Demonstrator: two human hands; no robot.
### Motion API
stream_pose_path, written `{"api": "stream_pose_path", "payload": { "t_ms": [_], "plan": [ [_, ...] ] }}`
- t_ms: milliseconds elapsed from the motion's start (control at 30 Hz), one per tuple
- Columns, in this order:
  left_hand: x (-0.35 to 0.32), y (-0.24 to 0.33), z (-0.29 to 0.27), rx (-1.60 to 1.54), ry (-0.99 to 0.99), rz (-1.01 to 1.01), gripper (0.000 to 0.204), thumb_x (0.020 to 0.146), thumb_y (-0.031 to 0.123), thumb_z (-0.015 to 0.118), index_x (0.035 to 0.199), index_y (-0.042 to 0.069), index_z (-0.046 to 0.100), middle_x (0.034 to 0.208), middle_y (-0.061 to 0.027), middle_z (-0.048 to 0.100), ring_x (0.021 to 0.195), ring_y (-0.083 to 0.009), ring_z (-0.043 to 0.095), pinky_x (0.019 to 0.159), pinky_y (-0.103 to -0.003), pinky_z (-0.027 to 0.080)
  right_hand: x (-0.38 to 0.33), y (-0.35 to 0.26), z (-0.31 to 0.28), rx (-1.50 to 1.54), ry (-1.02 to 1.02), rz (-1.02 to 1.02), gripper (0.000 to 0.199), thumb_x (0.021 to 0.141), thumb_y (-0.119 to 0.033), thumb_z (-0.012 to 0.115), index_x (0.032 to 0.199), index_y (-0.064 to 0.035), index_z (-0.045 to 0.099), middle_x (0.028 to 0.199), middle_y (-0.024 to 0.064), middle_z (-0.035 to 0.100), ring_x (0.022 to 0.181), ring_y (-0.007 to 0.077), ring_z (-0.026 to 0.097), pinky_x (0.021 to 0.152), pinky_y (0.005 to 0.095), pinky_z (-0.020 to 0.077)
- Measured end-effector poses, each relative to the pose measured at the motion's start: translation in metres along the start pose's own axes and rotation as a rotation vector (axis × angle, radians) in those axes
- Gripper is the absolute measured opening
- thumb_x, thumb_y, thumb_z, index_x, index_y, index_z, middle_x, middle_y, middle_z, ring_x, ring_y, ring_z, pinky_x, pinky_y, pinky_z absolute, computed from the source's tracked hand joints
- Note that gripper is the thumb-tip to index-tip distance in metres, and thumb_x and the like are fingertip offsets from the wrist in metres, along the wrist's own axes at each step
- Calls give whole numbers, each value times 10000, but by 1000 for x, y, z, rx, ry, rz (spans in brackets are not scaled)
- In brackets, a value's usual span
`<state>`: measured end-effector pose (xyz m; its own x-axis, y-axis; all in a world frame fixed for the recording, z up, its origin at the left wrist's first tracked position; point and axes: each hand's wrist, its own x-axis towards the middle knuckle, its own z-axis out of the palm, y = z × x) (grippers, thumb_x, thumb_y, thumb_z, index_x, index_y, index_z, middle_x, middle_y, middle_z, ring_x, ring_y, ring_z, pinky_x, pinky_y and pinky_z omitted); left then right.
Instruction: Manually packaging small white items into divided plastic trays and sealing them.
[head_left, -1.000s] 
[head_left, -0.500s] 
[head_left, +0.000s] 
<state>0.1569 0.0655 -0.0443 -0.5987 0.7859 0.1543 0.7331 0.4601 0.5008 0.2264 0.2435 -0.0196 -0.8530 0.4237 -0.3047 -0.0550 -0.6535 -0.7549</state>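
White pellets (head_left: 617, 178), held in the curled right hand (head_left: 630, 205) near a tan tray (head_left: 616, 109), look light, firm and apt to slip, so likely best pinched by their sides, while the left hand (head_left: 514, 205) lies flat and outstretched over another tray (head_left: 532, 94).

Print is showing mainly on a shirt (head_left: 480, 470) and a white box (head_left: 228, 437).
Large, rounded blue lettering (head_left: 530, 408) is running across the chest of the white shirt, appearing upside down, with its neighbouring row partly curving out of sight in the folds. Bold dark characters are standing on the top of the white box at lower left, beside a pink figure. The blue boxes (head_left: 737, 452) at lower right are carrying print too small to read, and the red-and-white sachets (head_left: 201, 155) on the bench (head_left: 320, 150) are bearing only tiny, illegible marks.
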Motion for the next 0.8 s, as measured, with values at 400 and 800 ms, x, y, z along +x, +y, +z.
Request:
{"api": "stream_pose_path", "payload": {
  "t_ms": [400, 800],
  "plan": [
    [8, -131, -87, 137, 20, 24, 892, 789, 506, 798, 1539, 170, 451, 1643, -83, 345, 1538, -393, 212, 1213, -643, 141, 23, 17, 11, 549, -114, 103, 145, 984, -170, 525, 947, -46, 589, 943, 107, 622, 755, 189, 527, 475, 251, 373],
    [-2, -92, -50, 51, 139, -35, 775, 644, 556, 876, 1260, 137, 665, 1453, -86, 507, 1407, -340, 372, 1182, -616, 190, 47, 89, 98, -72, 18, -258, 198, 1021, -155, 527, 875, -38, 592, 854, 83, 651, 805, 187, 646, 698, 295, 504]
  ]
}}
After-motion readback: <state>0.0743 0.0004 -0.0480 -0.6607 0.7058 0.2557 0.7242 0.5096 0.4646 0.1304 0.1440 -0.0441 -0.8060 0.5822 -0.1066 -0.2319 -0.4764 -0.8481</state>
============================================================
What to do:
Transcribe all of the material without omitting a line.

Response box:
Demonstrator: two human hands; no robot.
### Motion API
stream_pose_path, written `{"api": "stream_pose_path", "payload": { "t_ms": [_], "plan": [ [_, ...] ] }}`
- t_ms: milliseconds elapsed from the motion's start (control at 30 Hz), one per tuple
- Columns, in this order:
  left_hand: x (-0.35 to 0.32), y (-0.24 to 0.33), z (-0.29 to 0.27), rx (-1.60 to 1.54), ry (-0.99 to 0.99), rz (-1.01 to 1.01), gripper (0.000 to 0.204), thumb_x (0.020 to 0.146), thumb_y (-0.031 to 0.123), thumb_z (-0.015 to 0.118), index_x (0.035 to 0.199), index_y (-0.042 to 0.069), index_z (-0.046 to 0.100), middle_x (0.034 to 0.208), middle_y (-0.061 to 0.027), middle_z (-0.048 to 0.100), ring_x (0.021 to 0.195), ring_y (-0.083 to 0.009), ring_z (-0.043 to 0.095), pinky_x (0.019 to 0.159), pinky_y (-0.103 to -0.003), pinky_z (-0.027 to 0.080)
  right_hand: x (-0.38 to 0.33), y (-0.35 to 0.26), z (-0.31 to 0.28), rx (-1.50 to 1.54), ry (-1.02 to 1.02), rz (-1.02 to 1.02), gripper (0.000 to 0.199), thumb_x (0.021 to 0.141), thumb_y (-0.119 to 0.033), thumb_z (-0.012 to 0.115), index_x (0.032 to 0.199), index_y (-0.064 to 0.035), index_z (-0.045 to 0.099), middle_x (0.028 to 0.199), middle_y (-0.024 to 0.064), middle_z (-0.035 to 0.100), ring_x (0.022 to 0.181), ring_y (-0.007 to 0.077), ring_z (-0.026 to 0.097), pinky_x (0.021 to 0.152), pinky_y (0.005 to 0.095), pinky_z (-0.020 to 0.077)
- Measured end-effector poses, each relative to the pose measured at the motion's start: translation in metres along the start pose's own axes and rotation as a rotation vector (axis × angle, radians) in those axes
- Gripper is the absolute measured opening
- thumb_x, thumb_y, thumb_z, index_x, index_y, index_z, middle_x, middle_y, middle_z, ring_x, ring_y, ring_z, pinky_x, pinky_y, pinky_z absolute, computed from the source's tracked hand joints
- Note that gripper is the thumb-tip to index-tip distance in metres, and thumb_x and the like are fingertip offsets from the wrist in metres, along the wrist's own axes at each step
- Calls give whole numbers, each value times 10000, but by 1000 for x, y, z, rx, ry, rz (spans in brackets are not scaled)
- In brackets, a value's usual span
`<state>`: measured end-effector pose (xyz m; its own x-axis, y-axis; all in a world frame fixed for the recording, z up, its origin at the left wrist's first tracked position; point and axes: each hand's wrist, its own x-axis towards the middle knuckle, its own z-axis out of the palm, y = z × x) (grippers, thumb_x, thumb_y, thumb_z, index_x, index_y, index_z, middle_x, middle_y, middle_z, ring_x, ring_y, ring_z, pinky_x, pinky_y and pinky_z omitted); left then right.
Instruction: Manually packaging small white items into divided plastic trays and sealing them.
[head_left, -1.000s] 
[head_left, -0.500s] 
[head_left, +0.000s] 
<state>0.1569 0.0655 -0.0443 -0.5987 0.7859 0.1543 0.7331 0.4601 0.5008 0.2264 0.2435 -0.0196 -0.8530 0.4237 -0.3047 -0.0550 -0.6535 -0.7549</state>
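White pellets (head_left: 617, 178), held in the curled right hand (head_left: 630, 205) near a tan tray (head_left: 616, 109), look light, firm and apt to slip, so likely best pinched by their sides, while the left hand (head_left: 514, 205) lies flat and outstretched over another tray (head_left: 532, 94).

Print is showing mainly on a shirt (head_left: 480, 470) and a white box (head_left: 228, 437).
Large, rounded blue lettering (head_left: 530, 408) is running across the chest of the white shirt, appearing upside down, with its neighbouring row partly curving out of sight in the folds. Bold dark characters are standing on the top of the white box at lower left, beside a pink figure. The blue boxes (head_left: 737, 452) at lower right are carrying print too small to read, and the red-and-white sachets (head_left: 201, 155) on the bench (head_left: 320, 150) are bearing only tiny, illegible marks.
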Motion for the next 0.8 s, as measured, with values at 400 and 800 ms, x, y, z along +x, +y, +z.
Request:
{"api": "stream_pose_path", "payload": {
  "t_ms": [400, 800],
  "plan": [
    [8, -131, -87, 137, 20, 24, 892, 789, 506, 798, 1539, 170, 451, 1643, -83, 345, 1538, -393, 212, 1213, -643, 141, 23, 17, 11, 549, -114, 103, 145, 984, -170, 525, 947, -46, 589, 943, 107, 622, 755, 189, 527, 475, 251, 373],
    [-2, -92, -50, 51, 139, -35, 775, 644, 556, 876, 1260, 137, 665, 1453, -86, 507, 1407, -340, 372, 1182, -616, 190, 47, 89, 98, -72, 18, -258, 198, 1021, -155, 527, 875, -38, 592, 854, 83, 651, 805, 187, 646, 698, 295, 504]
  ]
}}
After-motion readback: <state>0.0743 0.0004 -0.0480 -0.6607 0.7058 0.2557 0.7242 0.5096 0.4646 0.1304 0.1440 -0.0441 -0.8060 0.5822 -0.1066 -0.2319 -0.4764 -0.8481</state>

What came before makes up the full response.